Task to complete: Using the records below, write out again exactly the lines that begin at the line containing "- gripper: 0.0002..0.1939" and end at the line containing "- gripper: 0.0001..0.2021", and no other lines.

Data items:
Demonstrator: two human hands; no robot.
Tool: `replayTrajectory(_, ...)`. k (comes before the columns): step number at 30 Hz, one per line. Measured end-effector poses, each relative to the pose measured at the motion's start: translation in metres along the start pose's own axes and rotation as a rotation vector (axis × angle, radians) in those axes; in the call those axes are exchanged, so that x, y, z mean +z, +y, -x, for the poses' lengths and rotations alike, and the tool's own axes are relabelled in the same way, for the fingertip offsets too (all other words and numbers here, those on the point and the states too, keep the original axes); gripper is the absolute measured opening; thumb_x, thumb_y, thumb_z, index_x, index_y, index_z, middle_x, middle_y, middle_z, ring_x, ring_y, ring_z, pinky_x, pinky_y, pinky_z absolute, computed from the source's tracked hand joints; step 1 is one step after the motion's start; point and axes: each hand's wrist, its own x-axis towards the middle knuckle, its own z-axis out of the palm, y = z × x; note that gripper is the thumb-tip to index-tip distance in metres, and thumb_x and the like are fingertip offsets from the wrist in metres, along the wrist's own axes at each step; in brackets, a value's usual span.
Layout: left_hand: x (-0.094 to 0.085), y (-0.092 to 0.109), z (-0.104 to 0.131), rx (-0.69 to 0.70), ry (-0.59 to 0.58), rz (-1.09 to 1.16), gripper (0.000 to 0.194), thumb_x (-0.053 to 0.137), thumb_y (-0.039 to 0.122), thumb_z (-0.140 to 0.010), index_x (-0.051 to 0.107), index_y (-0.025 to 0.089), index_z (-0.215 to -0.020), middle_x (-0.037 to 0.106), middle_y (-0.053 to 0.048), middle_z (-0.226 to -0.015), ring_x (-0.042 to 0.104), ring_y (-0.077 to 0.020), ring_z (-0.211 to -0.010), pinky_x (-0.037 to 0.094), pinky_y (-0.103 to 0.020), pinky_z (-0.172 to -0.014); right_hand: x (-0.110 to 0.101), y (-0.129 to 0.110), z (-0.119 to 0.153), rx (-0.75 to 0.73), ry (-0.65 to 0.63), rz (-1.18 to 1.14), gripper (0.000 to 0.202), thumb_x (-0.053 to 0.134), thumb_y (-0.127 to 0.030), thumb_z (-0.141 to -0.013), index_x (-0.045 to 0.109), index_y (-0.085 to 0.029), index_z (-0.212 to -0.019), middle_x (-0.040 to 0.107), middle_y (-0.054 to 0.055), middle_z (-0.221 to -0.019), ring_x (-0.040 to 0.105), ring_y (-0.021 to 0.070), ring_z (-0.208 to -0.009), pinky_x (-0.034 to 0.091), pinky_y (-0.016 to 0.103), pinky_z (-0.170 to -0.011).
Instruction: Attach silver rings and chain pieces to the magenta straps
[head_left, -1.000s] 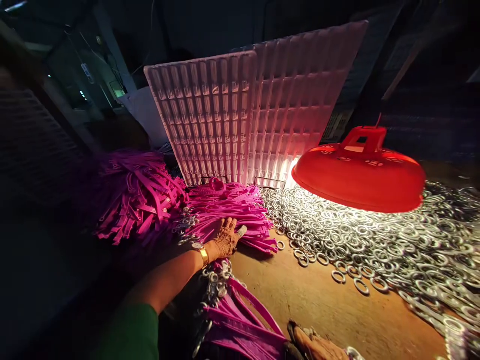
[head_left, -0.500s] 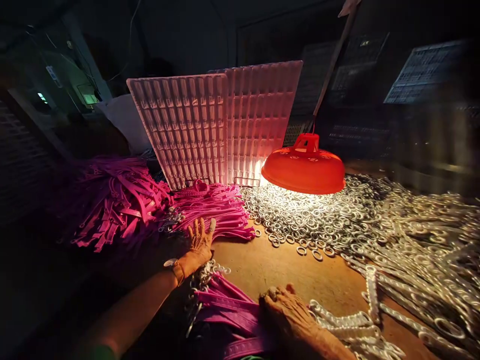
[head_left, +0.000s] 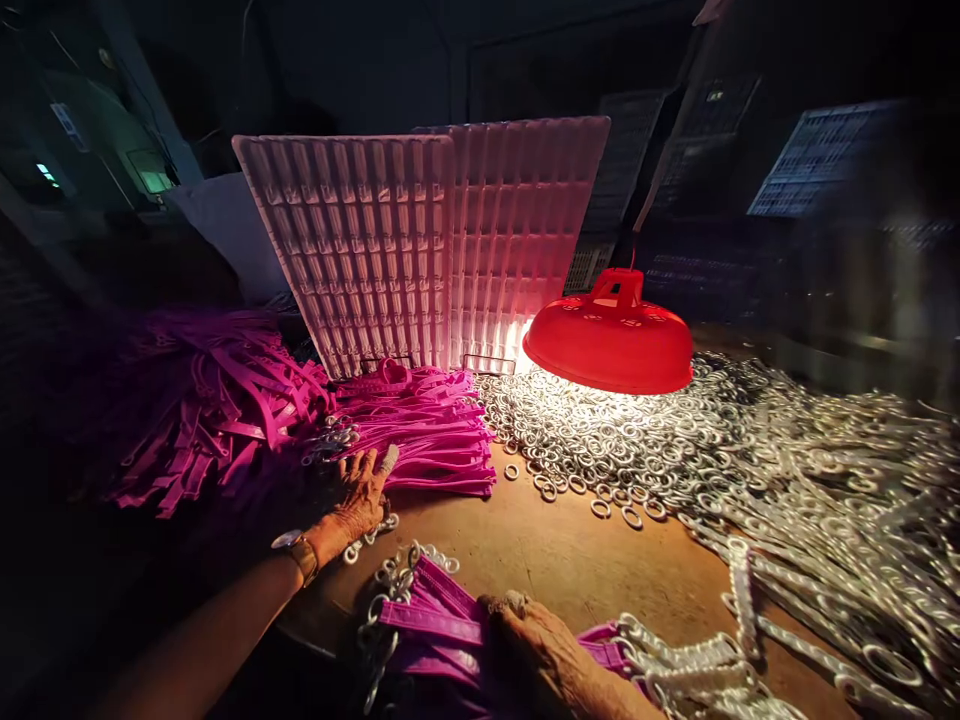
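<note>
My left hand [head_left: 361, 495], with a watch on the wrist, lies with fingers stretched out at the near left end of a stack of pink straps [head_left: 427, 430]. Metal rings [head_left: 371, 540] show just below this hand. Closer to me, my right hand [head_left: 544, 640] has its fingers curled down over a bundle of pink straps [head_left: 439, 630] and grips it. Metal rings and chain [head_left: 382, 610] hang at the bundle's left end. To the right of my right hand, strap ends [head_left: 604, 645] meet pale braided metal-looking pieces [head_left: 694, 660].
A red lamp shade [head_left: 609, 335] hangs low over a heap of metal rings [head_left: 600, 430]. Long pale strips [head_left: 862, 560] cover the right side. Two ribbed plastic trays [head_left: 360, 250] stand upright behind. A loose pile of pink straps [head_left: 217, 400] lies at the left of the table [head_left: 555, 540].
My left hand has slid left along the stack's near edge, and rings below it now show. My right hand has shifted slightly left, and strap ends have come into sight beside it.
</note>
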Motion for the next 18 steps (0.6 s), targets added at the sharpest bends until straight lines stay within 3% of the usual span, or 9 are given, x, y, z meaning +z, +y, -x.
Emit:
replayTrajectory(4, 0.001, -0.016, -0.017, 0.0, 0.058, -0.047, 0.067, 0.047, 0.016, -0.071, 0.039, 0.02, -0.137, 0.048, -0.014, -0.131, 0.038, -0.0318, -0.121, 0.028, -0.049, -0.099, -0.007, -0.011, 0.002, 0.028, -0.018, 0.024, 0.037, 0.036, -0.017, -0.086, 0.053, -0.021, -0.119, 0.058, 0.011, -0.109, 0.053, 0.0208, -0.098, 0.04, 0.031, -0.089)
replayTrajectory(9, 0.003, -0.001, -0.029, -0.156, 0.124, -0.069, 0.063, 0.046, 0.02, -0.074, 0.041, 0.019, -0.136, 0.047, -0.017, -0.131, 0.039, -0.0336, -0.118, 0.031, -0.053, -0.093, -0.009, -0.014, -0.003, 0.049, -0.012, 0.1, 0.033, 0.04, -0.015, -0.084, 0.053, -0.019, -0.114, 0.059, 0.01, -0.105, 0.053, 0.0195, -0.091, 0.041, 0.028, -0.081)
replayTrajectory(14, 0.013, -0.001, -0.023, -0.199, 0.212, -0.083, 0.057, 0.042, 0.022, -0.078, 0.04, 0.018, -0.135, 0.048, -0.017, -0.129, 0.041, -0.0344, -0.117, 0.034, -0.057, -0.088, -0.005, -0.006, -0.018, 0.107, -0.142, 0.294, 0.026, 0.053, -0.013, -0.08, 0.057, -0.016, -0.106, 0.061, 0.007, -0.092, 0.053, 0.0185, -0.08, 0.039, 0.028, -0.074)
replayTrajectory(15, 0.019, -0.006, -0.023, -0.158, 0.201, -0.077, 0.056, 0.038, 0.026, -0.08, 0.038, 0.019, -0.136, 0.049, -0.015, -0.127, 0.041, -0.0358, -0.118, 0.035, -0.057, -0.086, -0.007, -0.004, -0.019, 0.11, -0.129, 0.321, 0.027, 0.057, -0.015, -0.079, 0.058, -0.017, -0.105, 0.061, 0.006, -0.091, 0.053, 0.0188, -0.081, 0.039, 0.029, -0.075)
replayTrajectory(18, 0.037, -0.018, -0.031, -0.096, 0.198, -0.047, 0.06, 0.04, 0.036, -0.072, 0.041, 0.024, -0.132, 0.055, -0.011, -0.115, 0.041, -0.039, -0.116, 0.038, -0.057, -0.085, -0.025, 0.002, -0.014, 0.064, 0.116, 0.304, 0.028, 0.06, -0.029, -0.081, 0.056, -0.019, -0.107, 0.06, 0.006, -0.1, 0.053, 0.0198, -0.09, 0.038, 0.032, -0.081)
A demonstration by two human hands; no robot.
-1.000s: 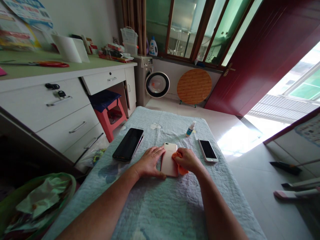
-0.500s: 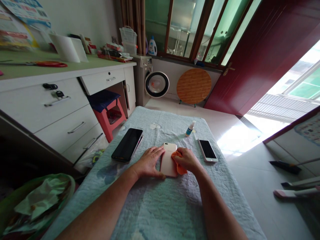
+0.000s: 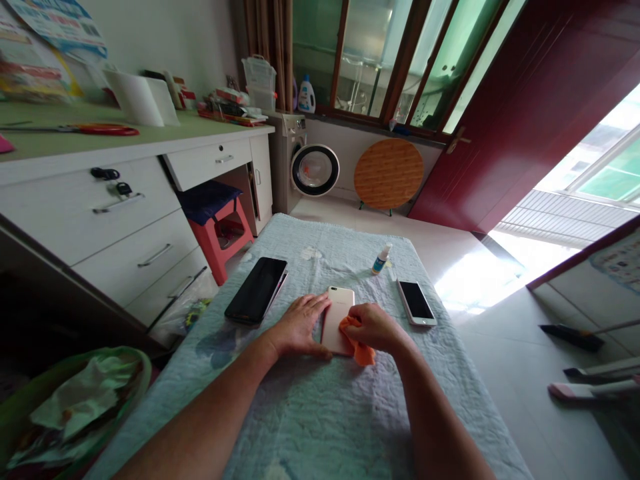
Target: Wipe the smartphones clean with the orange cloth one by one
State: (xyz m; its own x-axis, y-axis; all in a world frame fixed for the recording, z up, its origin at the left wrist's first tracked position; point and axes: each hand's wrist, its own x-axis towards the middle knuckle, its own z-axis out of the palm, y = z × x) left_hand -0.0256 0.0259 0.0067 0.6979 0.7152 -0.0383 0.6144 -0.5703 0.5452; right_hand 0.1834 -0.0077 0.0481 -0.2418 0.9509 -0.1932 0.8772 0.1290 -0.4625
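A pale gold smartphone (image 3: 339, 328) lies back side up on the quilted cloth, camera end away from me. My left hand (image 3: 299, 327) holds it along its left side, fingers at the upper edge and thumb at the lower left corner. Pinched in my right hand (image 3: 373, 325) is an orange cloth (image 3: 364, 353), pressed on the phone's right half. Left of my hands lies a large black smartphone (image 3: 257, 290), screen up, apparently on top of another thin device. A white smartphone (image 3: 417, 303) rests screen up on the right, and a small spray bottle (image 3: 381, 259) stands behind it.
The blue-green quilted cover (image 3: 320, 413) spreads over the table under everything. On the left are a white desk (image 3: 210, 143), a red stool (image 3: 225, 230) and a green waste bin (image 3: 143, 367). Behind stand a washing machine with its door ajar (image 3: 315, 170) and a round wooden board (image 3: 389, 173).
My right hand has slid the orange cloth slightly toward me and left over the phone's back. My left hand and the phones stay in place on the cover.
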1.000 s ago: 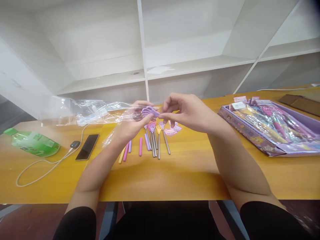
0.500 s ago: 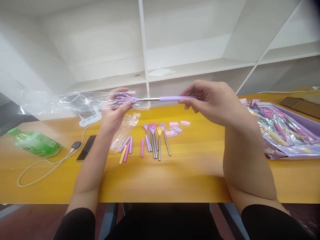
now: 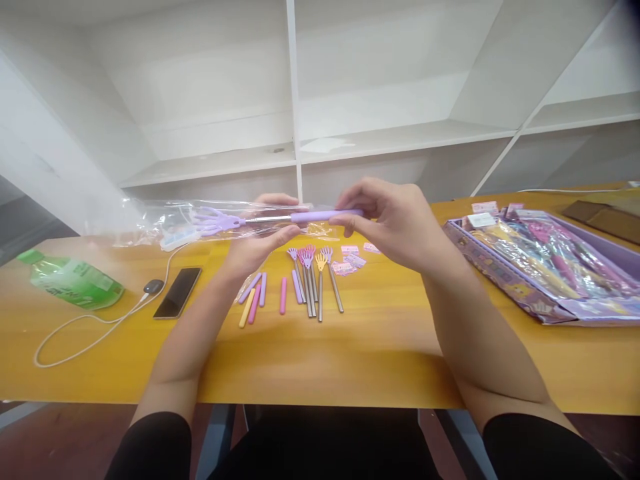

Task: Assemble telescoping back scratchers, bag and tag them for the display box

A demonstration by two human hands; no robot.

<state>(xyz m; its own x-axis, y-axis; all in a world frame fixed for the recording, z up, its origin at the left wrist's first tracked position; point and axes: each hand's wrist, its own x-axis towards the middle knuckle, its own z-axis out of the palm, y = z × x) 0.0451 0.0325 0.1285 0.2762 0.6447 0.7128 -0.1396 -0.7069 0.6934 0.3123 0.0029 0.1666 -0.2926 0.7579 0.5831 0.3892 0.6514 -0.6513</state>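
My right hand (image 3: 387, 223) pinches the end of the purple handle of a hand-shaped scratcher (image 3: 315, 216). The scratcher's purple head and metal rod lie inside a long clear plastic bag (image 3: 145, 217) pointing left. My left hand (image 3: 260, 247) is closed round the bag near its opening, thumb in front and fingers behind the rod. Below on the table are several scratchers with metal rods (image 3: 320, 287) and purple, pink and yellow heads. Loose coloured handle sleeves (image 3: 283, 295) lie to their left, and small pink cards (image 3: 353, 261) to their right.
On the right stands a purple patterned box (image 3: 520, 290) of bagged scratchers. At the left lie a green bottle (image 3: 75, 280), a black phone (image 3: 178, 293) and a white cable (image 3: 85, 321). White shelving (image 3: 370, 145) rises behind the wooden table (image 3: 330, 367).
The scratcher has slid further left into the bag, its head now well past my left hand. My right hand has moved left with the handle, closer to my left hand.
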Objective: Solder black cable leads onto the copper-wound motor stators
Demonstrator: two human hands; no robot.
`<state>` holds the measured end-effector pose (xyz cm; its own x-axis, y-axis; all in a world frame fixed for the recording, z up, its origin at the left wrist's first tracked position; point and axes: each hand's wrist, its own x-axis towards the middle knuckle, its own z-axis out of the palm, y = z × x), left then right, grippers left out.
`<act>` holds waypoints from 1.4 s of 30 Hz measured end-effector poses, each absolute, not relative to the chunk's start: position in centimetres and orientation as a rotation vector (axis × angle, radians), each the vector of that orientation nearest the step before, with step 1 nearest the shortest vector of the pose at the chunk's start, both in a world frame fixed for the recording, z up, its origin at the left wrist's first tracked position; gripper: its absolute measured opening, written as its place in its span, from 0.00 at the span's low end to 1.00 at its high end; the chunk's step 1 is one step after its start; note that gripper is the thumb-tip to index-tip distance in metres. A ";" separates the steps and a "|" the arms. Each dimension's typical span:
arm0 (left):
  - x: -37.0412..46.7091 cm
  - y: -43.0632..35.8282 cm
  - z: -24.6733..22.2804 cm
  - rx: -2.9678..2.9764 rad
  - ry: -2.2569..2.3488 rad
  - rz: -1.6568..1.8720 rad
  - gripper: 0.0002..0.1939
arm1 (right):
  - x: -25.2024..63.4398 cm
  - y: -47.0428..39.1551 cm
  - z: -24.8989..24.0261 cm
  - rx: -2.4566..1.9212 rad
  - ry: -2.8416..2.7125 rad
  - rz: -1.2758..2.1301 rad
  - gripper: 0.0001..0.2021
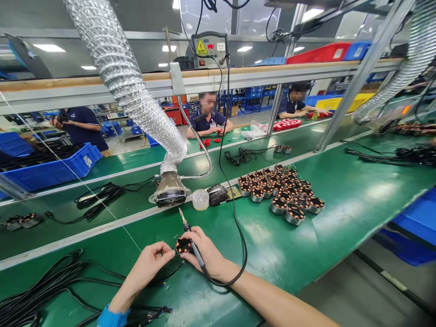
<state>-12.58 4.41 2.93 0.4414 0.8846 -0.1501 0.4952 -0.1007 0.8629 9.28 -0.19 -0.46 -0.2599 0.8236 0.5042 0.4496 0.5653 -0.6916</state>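
Note:
My right hand [207, 254] holds a soldering iron [193, 243] across the palm, its tip pointing up and away. Between the thumb and forefinger of that same hand is a small round motor stator [183, 245] with copper windings. My left hand [151, 264] is closed in a pinch at the stator's left edge; whatever its fingertips hold is too small to make out. Black cables [41, 286] with stripped, coloured ends lie below and left of that hand. A blue band circles the left wrist.
Many stators [279, 190] cluster at the right. Ahead stand a fume hood [169, 188] on a foil duct, a round tub [200, 200] and a dark holder [218, 194]. The soldering station [210, 49] sits on the shelf; its cord [235, 200] hangs down. Co-workers sit opposite.

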 end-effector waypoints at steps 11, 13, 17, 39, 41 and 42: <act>-10.1 4.9 2.8 1.524 1.241 0.675 0.28 | 9.2 0.1 -0.1 -1.033 -1.873 0.576 0.21; -9.5 5.0 2.6 1.462 1.235 0.691 0.29 | 9.1 0.2 -0.2 -1.028 -1.865 0.589 0.21; -10.1 5.0 2.6 1.477 1.244 0.681 0.27 | 9.1 0.3 -0.2 -1.024 -1.866 0.594 0.22; -12.2 4.3 3.2 1.107 0.943 0.469 0.14 | 8.9 0.7 -0.4 -0.995 -1.834 0.599 0.20; -12.0 4.3 2.9 0.981 0.890 0.493 0.15 | 8.9 0.7 -0.4 -0.989 -1.828 0.607 0.19; -11.7 4.4 2.8 0.935 0.868 0.508 0.16 | 8.8 0.7 -0.4 -0.983 -1.823 0.610 0.19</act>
<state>-11.74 4.36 2.78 0.5692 0.7084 -0.4173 -0.0171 0.5176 0.8554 8.84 0.74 -0.40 -0.2326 0.8330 0.5020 0.3629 0.5532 -0.7498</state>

Written solution:
  - gripper: 0.0002..0.1939
arm1 (right):
  - x: -25.2024..63.4398 cm
  - y: -47.0428..39.1551 cm
  - z: -24.8989..24.0261 cm
  - rx: -2.4566..1.9212 rad
  - ry: -2.8416..2.7125 rad
  - rz: -1.2758..2.1301 rad
  - gripper: 0.0001..0.2021

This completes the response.